··· PROVIDED DATA

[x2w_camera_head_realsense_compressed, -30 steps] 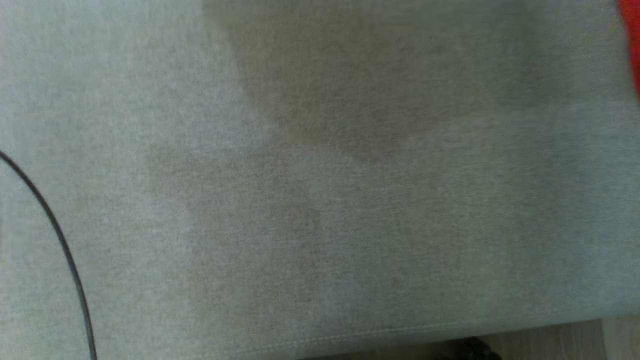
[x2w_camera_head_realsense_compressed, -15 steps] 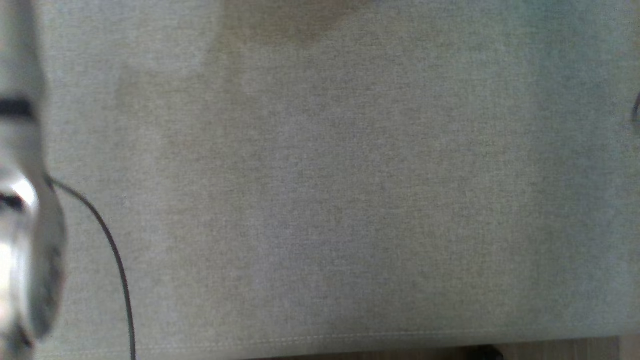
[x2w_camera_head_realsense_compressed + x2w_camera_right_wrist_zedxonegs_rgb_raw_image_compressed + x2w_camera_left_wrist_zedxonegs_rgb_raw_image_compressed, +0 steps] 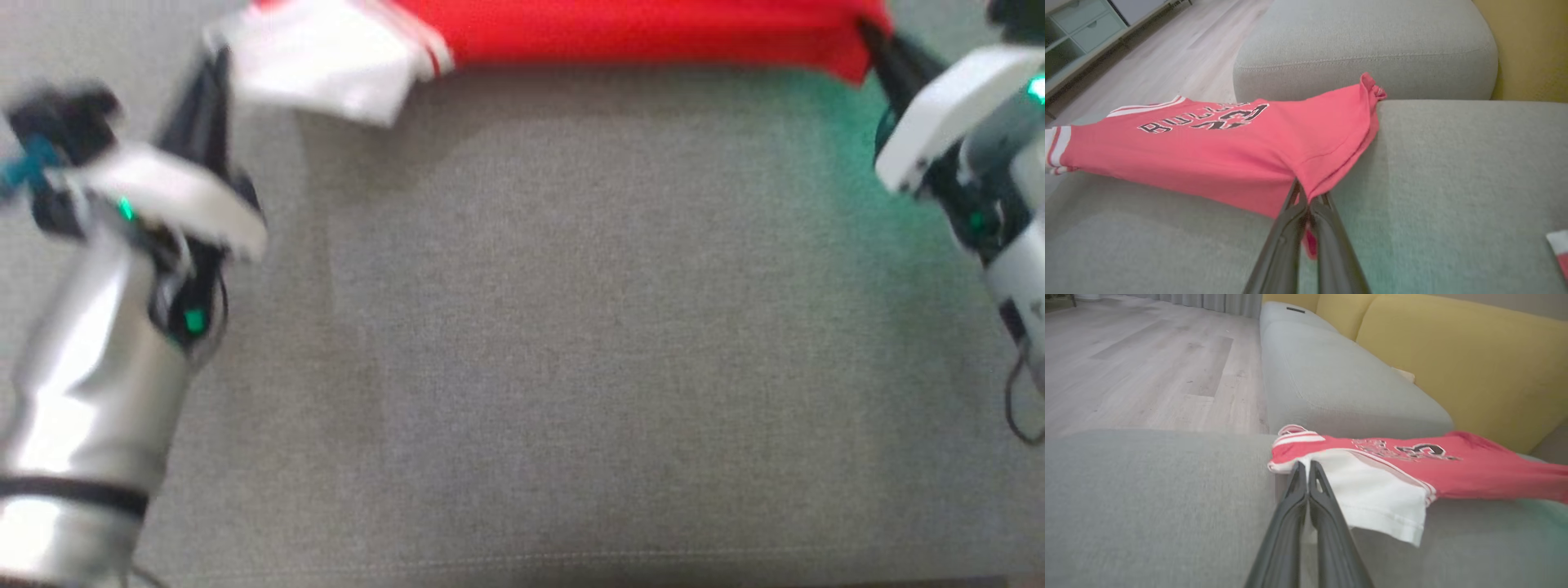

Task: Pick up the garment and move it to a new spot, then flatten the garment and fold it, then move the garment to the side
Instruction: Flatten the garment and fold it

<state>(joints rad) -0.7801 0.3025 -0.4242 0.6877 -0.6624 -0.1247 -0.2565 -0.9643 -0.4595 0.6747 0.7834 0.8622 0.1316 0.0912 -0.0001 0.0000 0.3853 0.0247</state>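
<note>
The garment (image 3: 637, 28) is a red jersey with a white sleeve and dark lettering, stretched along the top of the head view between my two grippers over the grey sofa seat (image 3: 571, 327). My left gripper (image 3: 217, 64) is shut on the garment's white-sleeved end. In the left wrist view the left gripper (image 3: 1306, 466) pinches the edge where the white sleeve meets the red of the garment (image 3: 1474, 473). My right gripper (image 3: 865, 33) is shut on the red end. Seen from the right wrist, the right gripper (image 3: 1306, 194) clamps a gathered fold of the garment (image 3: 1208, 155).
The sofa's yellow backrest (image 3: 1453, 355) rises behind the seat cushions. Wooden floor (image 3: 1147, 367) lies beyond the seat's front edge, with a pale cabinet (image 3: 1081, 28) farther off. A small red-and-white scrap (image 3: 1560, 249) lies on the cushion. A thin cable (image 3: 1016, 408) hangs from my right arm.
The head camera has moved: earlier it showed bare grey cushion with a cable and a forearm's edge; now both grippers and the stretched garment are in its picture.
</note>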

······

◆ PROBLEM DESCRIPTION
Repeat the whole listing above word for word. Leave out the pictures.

◆ REPLY TO THE EXERCISE
[x2w_camera_head_realsense_compressed, -30 steps] 
[x2w_camera_head_realsense_compressed, -15 steps] 
[x2w_camera_head_realsense_compressed + x2w_camera_right_wrist_zedxonegs_rgb_raw_image_compressed + x2w_camera_left_wrist_zedxonegs_rgb_raw_image_compressed, +0 steps] 

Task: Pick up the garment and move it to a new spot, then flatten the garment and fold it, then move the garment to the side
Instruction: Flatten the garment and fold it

<state>(joints rad) -0.7801 0.3025 -0.4242 0.6877 -0.6624 -0.1247 -0.2565 -0.9643 -0.4595 0.6747 0.7834 0.8622 0.1316 0.0912 -0.0001 0.0000 0.3853 0.0247</state>
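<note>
The garment (image 3: 637, 28) is a red jersey with a white sleeve and dark lettering, stretched along the top of the head view between my two grippers over the grey sofa seat (image 3: 571, 327). My left gripper (image 3: 217, 64) is shut on the garment's white-sleeved end. In the left wrist view the left gripper (image 3: 1306, 466) pinches the edge where the white sleeve meets the red of the garment (image 3: 1474, 473). My right gripper (image 3: 865, 33) is shut on the red end. Seen from the right wrist, the right gripper (image 3: 1306, 194) clamps a gathered fold of the garment (image 3: 1208, 155).
The sofa's yellow backrest (image 3: 1453, 355) rises behind the seat cushions. Wooden floor (image 3: 1147, 367) lies beyond the seat's front edge, with a pale cabinet (image 3: 1081, 28) farther off. A small red-and-white scrap (image 3: 1560, 249) lies on the cushion. A thin cable (image 3: 1016, 408) hangs from my right arm.
The head camera has moved: earlier it showed bare grey cushion with a cable and a forearm's edge; now both grippers and the stretched garment are in its picture.
</note>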

Fully answered, the exercise is complete.